Fleurs coupées
C’était une jasmineraie conçue comme il le fallait, en terre légère, ni trop sèche, ni trop humide et facilement arrosable. Elle se présentait sur un espace pentu découpé en trois terrasses bien abritées des vents du nord. Et, si Sorenza avait dû hésiter à l’acquérir, ce n’aurait pas été de lui découvrir quelque inconvénient, mais plutôt de penser à la fragilité de cette culture pour laquelle chacun tremblait ici au moment des gelées. La première, comme la dernière, pouvait lui être fatale. Par chance, pour cette année c’était l’ancienne propriétaire qui avait dû faire ses neuvaines et prier les saints du paradis de veiller sur ses plants. La douceur de l’air revenue, il ne restait plus à Sorenza qu’à débutter, palisser, arroser… et attendre la floraison qui viendrait avec le plein de l’été.
Elle arriva, dès le milieu de juillet.
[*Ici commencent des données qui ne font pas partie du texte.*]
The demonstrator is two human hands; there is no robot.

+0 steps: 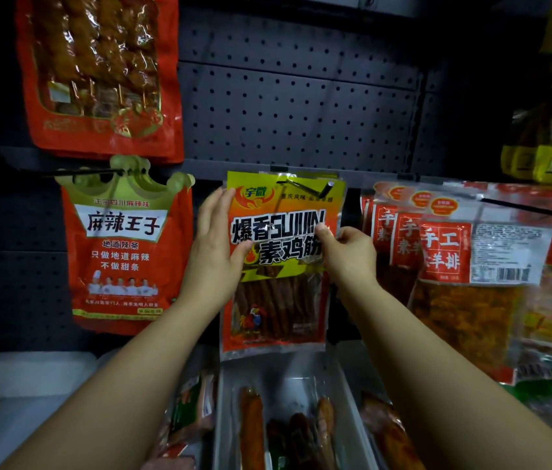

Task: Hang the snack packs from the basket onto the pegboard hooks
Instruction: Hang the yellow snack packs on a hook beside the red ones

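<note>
Right now the yellow-and-red snack pack (278, 262) sits upright against the dark pegboard (301, 113), its header level with a black hook (308, 188) whose prong shows across the top edge. Whether the hang hole is fully threaded cannot be told from this view; the prong seems to cross the header rather than clearly pass through it.

The left hand (215, 245) lies along the pack's left edge, fingers fairly straight up the side and thumb pressing on the front. The right hand (349, 247) pinches the right edge near mid-height, thumb on the printed face, fingers curled behind.

To do this step well, I would judge that the pack should be kept square and flat, with the header slid back along the prong until it hangs free, and only then let go. Holding it at mid-height leaves the floppy header loose, so shifting one hand up toward the hole would probably steady the threading.

Just beside it hang a crowned red pack (125, 252) on the left and a row of red packs (437, 252) on the right, so the sides must not snag. Below stand trays of sausages (284, 425).
</note>
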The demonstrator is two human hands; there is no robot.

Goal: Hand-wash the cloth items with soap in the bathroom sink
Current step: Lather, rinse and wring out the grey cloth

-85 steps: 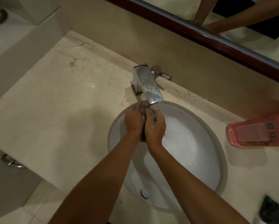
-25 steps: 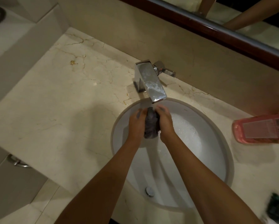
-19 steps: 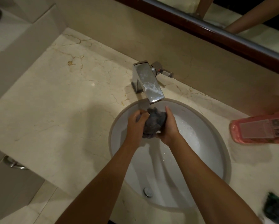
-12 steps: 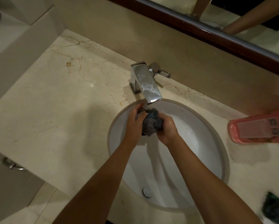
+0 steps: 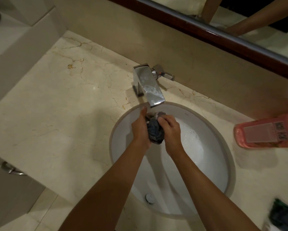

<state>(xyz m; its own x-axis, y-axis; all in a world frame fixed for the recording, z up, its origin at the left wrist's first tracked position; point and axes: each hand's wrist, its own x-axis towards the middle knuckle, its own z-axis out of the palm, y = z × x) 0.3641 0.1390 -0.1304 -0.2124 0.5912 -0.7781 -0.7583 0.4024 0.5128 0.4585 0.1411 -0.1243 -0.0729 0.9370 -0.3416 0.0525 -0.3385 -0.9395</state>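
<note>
A small dark grey cloth (image 5: 155,130), wet and bunched into a wad, is held just under the spout of the chrome faucet (image 5: 148,85), over the white oval sink (image 5: 211,174). My left hand (image 5: 140,129) grips the wad from the left side. My right hand (image 5: 170,129) grips it from the right, fingers curled over its top. White soap foam (image 5: 190,140) lies in the basin to the right of my hands. Whether water is running I cannot tell.
A pink soap bottle (image 5: 266,132) lies on its side on the marble counter (image 5: 56,114) right of the sink. A dark green object (image 5: 283,215) sits at the lower right corner. The drain (image 5: 150,198) is near the basin's front. A mirror runs along the back wall.
Both hands have kept kneading the cloth under the spout; it went from a stretched strip to a tight ball, and my right hand's fingers have curled over its top.
</note>
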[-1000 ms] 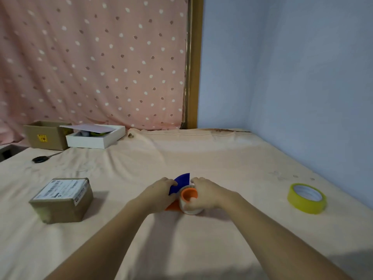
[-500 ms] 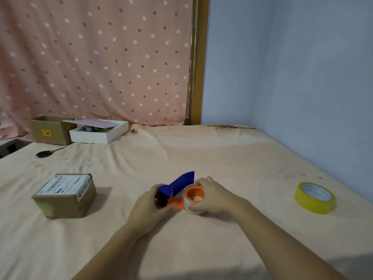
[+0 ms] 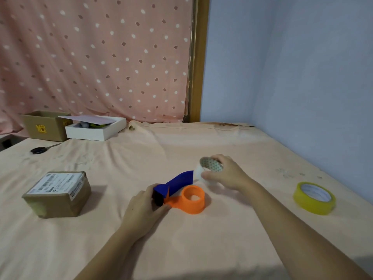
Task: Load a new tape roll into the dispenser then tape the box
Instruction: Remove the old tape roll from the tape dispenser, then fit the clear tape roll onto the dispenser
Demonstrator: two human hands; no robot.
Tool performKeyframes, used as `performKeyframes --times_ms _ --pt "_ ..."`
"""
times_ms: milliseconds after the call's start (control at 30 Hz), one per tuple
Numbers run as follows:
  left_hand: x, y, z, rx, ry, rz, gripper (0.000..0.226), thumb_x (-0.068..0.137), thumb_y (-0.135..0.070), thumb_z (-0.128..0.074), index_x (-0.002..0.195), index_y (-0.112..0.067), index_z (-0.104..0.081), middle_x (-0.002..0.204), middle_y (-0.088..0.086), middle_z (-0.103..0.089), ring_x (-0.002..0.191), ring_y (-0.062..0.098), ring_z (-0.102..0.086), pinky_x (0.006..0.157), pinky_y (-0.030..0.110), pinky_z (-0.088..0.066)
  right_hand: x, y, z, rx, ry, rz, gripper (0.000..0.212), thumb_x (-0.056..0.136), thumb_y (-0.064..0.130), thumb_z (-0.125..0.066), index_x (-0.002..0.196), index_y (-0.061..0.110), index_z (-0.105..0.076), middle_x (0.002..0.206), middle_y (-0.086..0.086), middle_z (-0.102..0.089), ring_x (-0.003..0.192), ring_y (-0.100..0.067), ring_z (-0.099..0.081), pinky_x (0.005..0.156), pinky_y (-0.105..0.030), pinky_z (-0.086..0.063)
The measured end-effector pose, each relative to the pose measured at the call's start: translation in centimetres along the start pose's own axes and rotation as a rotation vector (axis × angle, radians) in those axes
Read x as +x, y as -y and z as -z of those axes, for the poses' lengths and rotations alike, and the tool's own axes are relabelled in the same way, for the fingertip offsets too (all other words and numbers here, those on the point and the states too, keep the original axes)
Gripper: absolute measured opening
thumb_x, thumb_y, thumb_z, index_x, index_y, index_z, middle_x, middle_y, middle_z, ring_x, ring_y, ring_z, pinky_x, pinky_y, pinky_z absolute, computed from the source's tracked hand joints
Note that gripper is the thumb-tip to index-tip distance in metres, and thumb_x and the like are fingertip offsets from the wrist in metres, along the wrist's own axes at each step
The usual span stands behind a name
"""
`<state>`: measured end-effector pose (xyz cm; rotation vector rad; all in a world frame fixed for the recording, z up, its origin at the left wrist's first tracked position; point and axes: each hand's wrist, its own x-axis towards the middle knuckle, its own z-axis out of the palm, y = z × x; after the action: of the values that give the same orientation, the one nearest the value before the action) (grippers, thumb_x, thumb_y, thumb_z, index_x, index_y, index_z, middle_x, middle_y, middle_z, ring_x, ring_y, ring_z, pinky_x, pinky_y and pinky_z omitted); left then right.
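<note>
The tape dispenser [image 3: 188,198] lies on the peach cloth at centre, with an orange hub and a blue flap. My left hand [image 3: 144,209] grips its near end. Just above and right of the hub, my right hand [image 3: 226,172] holds a whitish, nearly used-up tape roll [image 3: 207,168] off the hub. A yellow tape roll [image 3: 313,198] lies flat at the far right. The brown cardboard box [image 3: 57,194] with a white label sits at the left.
Black scissors [image 3: 39,149] lie at the back left. Behind them stand an open brown carton [image 3: 43,126] and a white shallow box [image 3: 94,130] with a loose lid. A blue wall borders the right side.
My right hand has lifted the whitish roll off the orange hub and moved it up and to the right. My left hand slid to the dispenser's near end.
</note>
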<state>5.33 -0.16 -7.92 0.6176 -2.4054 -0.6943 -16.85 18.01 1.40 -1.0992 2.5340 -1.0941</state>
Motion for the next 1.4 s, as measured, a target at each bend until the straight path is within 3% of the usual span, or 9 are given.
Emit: performKeyframes --times_ms 200,400,500,633,800,933,1067,1267,1400 --pt "0.0 0.2 -0.3 -0.039 -0.012 0.008 0.055 0.075 -0.050 -0.075 0.126 -0.039 -0.055 0.091 -0.020 -0.069 0.086 0.006 -0.064 0.076 0.036 -0.056 1.2 -6.1 1.3 -0.237 -0.102 -0.303 0.103 0.061 0.058 -0.067 0.153 0.023 -0.035 0.145 -0.010 -0.040 0.127 -0.034 -0.051 0.104 -0.042 -0.048" --pt "-0.1 0.9 -0.4 -0.073 -0.012 0.054 0.069 0.067 -0.057 -0.076 0.129 -0.043 -0.049 0.096 -0.014 -0.071 0.090 0.011 -0.068 0.078 0.041 -0.056 0.6 -8.8 1.4 -0.156 -0.116 -0.232 0.124 0.063 0.065 -0.079 0.161 0.027 -0.012 0.160 -0.009 -0.032 0.139 -0.034 -0.044 0.108 -0.050 -0.044" --pt "-0.2 0.6 -0.6 -0.085 -0.015 0.064 0.065 0.071 -0.047 -0.083 0.125 -0.048 -0.046 0.099 -0.014 -0.071 0.093 0.013 -0.069 0.075 0.037 -0.053 -0.9 -9.3 3.9 -0.171 -0.248 -0.097 0.095 0.080 0.052 -0.078 0.157 0.024 -0.029 0.155 -0.007 -0.039 0.138 -0.030 -0.044 0.107 -0.048 -0.044" --pt "-0.2 0.5 -0.6 -0.139 -0.010 0.110 0.085 0.071 -0.049 -0.086 0.143 -0.034 -0.042 0.107 -0.007 -0.070 0.098 0.017 -0.067 0.080 0.040 -0.052 -4.6 -13.2 10.1 -0.248 -0.531 0.024 0.045 0.088 0.030 -0.072 0.129 0.017 -0.060 0.130 -0.006 -0.059 0.125 -0.030 -0.053 0.100 -0.039 -0.044" --pt "-0.3 0.2 -0.4 -0.139 -0.018 0.126 0.086 0.065 -0.059 -0.074 0.140 -0.031 -0.042 0.109 0.000 -0.067 0.096 0.020 -0.066 0.079 0.044 -0.053 -10.0 -19.1 15.3 -0.131 -0.401 -0.218 0.058 0.060 0.055 -0.062 0.111 0.026 -0.064 0.130 -0.003 -0.051 0.132 -0.025 -0.044 0.100 -0.032 -0.034" --pt "-0.2 0.1 -0.7 -0.093 0.003 0.148 0.079 0.071 -0.049 -0.081 0.138 -0.027 -0.044 0.106 0.002 -0.069 0.089 0.021 -0.067 0.078 0.049 -0.055 -11.6 -22.3 15.2 -0.162 -0.167 -0.331 0.043 0.059 0.040 -0.070 0.101 0.035 -0.064 0.161 -0.009 -0.023 0.148 -0.026 -0.032 0.110 -0.034 -0.037" --pt "-0.4 -0.3 -0.8 -0.087 -0.017 0.152 0.076 0.071 -0.046 -0.084 0.135 -0.028 -0.046 0.104 0.000 -0.070 0.087 0.018 -0.069 0.078 0.048 -0.056 -11.5 -23.6 14.4 -0.195 -0.238 -0.314 0.035 0.068 0.031 -0.078 0.099 0.018 -0.069 0.146 -0.012 -0.038 0.129 -0.026 -0.051 0.094 -0.023 -0.034" --pt "-0.3 -0.2 -0.9 -0.071 -0.027 0.122 0.070 0.077 -0.033 -0.085 0.135 -0.022 -0.049 0.097 -0.006 -0.069 0.087 0.021 -0.068 0.073 0.042 -0.051 -11.1 -21.5 12.7 -0.140 -0.391 -0.227 0.030 0.064 0.037 -0.086 0.080 0.017 -0.070 0.130 -0.003 -0.051 0.096 -0.019 -0.062 0.084 -0.033 -0.052" --pt "-0.5 -0.1 -1.0 -0.044 -0.026 0.104 0.061 0.078 -0.035 -0.084 0.127 -0.036 -0.047 0.100 -0.006 -0.069 0.089 0.020 -0.065 0.073 0.040 -0.051 -9.4 -16.5 10.8 -0.081 -0.398 -0.096 0.031 0.059 0.041 -0.083 0.075 0.019 -0.068 0.128 0.001 -0.052 0.096 -0.018 -0.065 0.078 -0.032 -0.054"
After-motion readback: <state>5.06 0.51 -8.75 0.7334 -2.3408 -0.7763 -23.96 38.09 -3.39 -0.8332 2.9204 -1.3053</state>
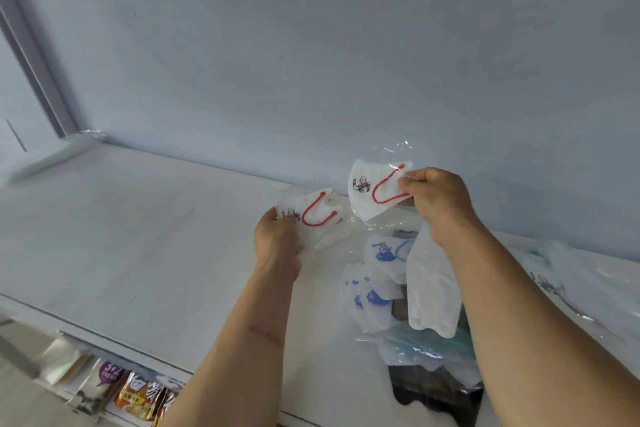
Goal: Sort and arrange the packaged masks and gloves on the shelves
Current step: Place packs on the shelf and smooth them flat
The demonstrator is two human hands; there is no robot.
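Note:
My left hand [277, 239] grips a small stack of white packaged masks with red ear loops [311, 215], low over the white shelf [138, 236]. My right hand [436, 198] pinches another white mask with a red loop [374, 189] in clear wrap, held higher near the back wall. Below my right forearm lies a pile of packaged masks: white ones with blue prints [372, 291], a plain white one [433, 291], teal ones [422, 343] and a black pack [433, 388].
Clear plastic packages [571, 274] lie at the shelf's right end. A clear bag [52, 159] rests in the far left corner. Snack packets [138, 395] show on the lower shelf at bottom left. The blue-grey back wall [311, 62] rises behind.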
Et elle était superbe presque partout dans la région.
Il y avait, dans cet aboutissement suprême, dans cette victoire, cette fête de la nature, une griserie que Sorenza buvait à longs traits. Le soir où elle regagna Grasse pour annoncer à Honorde et Lazarie qur les cueillettes allaient commencer, elle chantait sur le chemin en conduisant sa carriole et elle fixa le premier jour de récolte au lendemain.
Dès l’aube, alors que les cheminées des usines à parfums dressaient déjà leurs panaches, plus orgueilleux encore que les nuages et fiers de chatouiller le bleu du ciel, elles écoutaient toutes trois les sonneries des graillés. Les buccins annonçaient que l’on allait cueillir aux quartiers Saint-Jean, Saint-Matthieu, Saint-Antoine et bien d’autres. Il se faisait un grand bruit dans la ville, on parlait, on riait, et les petites demoiselles Beauval frétillaient. (…)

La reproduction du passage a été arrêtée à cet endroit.